Cosmological Higgs-Axion Interplay for a Naturally Small Electroweak Scale
J. R. Espinosa, C. Grojean, G. Panico, A. Pomarol, O. Pujolàs, G. Servant
TL;DR
This paper extends the cosmological relaxation approach to the electroweak hierarchy by introducing a second slow-rolling field σ that, together with a φ field, dynamically scans the Higgs mass and the barrier controlling φ’s evolution. The resulting double-scanner (CHAIN) framework allows a natural separation between the weak scale and a high new-physics cutoff up to around $2×10^9$ GeV, with only φ and σ remaining light and feebly coupled.

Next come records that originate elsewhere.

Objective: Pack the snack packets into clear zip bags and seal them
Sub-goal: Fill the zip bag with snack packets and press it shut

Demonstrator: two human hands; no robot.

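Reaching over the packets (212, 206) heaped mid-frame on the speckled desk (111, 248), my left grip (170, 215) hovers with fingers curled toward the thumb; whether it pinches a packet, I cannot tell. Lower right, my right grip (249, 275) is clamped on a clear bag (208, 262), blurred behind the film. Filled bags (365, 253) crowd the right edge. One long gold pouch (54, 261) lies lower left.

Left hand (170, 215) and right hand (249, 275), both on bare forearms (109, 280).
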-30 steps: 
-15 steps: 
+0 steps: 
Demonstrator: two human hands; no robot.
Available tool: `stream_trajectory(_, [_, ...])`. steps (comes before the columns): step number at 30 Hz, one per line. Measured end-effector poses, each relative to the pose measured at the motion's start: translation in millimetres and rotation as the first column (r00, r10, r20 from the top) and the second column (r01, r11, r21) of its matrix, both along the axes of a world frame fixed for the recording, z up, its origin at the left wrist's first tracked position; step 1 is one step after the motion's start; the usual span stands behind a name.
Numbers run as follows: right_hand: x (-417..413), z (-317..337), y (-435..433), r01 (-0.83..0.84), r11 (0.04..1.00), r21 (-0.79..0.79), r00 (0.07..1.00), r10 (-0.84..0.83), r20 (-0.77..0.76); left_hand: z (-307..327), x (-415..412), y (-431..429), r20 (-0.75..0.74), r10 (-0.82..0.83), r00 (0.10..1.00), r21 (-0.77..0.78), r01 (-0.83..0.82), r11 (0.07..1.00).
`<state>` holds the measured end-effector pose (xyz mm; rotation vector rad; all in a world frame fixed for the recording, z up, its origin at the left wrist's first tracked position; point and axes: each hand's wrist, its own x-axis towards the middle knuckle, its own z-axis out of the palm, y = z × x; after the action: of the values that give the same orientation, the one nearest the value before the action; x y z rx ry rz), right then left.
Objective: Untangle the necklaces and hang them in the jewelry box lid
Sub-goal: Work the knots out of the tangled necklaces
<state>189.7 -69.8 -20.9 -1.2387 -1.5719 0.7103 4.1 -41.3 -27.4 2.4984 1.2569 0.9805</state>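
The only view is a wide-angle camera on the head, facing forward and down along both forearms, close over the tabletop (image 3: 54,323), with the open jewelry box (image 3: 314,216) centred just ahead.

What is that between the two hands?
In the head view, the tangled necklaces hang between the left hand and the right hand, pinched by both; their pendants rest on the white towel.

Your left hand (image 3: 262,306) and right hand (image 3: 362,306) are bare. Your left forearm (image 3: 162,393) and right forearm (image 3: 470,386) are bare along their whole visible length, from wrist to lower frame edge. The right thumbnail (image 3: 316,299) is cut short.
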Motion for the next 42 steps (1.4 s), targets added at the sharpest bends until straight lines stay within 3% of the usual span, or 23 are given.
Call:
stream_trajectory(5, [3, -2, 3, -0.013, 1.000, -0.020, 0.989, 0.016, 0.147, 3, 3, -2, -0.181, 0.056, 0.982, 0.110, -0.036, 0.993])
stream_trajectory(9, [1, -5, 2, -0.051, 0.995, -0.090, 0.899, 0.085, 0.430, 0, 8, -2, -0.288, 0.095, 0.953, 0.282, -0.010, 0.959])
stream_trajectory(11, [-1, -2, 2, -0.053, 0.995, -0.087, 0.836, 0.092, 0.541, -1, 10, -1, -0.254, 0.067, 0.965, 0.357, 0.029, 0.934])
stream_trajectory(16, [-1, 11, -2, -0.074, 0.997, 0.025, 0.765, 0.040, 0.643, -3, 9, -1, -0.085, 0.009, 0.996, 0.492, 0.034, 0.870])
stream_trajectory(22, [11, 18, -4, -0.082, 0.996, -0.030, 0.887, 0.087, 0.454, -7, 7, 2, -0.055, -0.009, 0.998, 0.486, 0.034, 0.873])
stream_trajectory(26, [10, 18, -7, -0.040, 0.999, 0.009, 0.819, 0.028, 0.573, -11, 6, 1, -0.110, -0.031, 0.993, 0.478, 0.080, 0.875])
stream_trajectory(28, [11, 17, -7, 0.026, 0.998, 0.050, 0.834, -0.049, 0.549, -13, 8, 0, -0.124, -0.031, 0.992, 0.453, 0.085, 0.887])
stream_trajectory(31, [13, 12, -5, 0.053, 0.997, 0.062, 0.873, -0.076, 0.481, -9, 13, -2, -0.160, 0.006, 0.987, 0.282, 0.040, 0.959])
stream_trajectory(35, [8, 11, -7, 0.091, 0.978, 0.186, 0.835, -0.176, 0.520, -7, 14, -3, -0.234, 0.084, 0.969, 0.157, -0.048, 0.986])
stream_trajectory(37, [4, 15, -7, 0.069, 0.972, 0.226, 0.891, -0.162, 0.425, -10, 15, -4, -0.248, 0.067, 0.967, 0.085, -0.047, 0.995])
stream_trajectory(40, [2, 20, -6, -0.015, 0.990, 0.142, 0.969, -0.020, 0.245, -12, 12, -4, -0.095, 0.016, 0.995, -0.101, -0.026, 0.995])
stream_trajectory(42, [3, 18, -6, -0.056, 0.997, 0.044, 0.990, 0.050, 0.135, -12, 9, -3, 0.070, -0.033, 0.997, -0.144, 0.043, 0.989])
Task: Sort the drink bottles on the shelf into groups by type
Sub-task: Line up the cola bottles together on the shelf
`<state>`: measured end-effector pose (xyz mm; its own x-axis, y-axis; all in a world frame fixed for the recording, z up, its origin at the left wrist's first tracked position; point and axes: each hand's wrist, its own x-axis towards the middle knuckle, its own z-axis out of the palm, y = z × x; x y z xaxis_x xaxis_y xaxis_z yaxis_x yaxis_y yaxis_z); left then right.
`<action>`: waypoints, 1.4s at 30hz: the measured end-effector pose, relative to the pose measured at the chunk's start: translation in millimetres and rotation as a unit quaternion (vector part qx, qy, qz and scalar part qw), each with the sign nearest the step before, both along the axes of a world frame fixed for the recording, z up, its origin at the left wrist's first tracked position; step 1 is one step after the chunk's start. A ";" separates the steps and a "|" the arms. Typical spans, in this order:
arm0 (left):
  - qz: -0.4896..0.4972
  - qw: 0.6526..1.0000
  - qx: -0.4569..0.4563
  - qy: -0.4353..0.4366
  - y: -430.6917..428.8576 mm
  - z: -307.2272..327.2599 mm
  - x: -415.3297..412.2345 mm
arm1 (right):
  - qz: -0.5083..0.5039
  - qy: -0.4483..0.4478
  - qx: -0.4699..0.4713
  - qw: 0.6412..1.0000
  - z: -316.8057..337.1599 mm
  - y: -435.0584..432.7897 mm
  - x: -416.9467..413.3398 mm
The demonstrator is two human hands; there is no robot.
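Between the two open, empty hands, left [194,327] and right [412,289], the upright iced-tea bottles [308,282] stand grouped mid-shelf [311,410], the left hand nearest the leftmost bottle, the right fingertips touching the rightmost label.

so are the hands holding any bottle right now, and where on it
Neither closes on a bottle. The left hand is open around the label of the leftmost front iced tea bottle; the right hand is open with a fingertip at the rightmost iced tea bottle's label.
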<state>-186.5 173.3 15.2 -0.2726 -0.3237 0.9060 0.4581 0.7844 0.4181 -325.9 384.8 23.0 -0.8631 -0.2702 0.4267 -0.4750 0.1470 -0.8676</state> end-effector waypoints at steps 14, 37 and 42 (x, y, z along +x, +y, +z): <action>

One of the scalars, σ, can serve as a dark matter candidate, while φ decays and interactions yield potential cosmological signals in gamma-ray backgrounds and other observables; the framework also predicts distinct Higgs-portal couplings and long-lived states. The paper outlines the consistency conditions, quantum spreading limits, and cosmological implications, proposing testable signatures across cosmology and astrophysics, and highlights the need for a UV completion and detailed phenomenology in future work.
Abstract
Recently, a new mechanism to generate a naturally small electroweak scale has been proposed. It exploits the coupling of the Higgs to an axion-like field and a long era in the early universe where the axion unchains a dynamical screening of the Higgs mass. We present a new realization of this idea with the new feature that it leaves no signs of new physics up to a rather large scale, 10^9 GeV, except for two very light and weakly coupled axion-like states. One of the scalars can be a viable Dark Matter candidate. Such a cosmological Higgs-axion interplay could be tested with a number of experimental strategies.